Data from Eurostat, an official website of the European Union identified that in 2022 Ireland emitted 13 tonnes of greenhouse gases per person each year, the third-highest in the European Union. Clearly significant changes need to be made if Ireland is to reach the country’s target to halve emissions in the transport sector by 2030. The OECD document Redesigning Ireland’s Transport for Net Zero (2022) states that Current mobility patterns in Ireland are incompatible with the country’s target to halve emissions in the transport sector by 2030. While important, electrification and fuel efficiency improvements in vehicles are insufficient to meet Ireland’s ambitious target: large behavioural change in the direction of sustainable modes and travel reductions are needed.

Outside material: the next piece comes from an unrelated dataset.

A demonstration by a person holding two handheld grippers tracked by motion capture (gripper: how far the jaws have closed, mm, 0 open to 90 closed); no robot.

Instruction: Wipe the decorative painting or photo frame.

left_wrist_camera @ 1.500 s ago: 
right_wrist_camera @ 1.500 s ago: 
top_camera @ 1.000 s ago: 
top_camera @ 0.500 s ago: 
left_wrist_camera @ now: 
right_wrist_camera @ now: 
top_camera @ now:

Such changes will only be possible if policies can shift Irish transport systems away from car dependency.
In rural counties like Offaly, moving away from the car presents particular challenges with limited alternative transport. The Offaly County Council Sustainable Transport Strategy acknowledges these concerns with plans to develop the current rail and bus services. Tow paths along the canals are being repurposed as Greenways to enable walking and cycling routes to be made more accessible. The Renewable Energy Hub has been founded by the management of Birr Technology Centre to create a cluster of local and international renewable energy companies located at the centre. The hub is in the centre´s Enterprise Building which is receiving a deep energy retrofit and is being upgraded to renewable sources of energy. (Offaly Independent, 11 August 2023)
As stated by the OECD report, new initiatives will require behavioural change. However, research by Aviva (June 2021) identified that most Irish people are concerned about climate change and are willing to do more, but are looking for definitive guidance from Government in the form of clearer rules. This is clearly a good indicator of how transport can make the transition to sustainability successfully.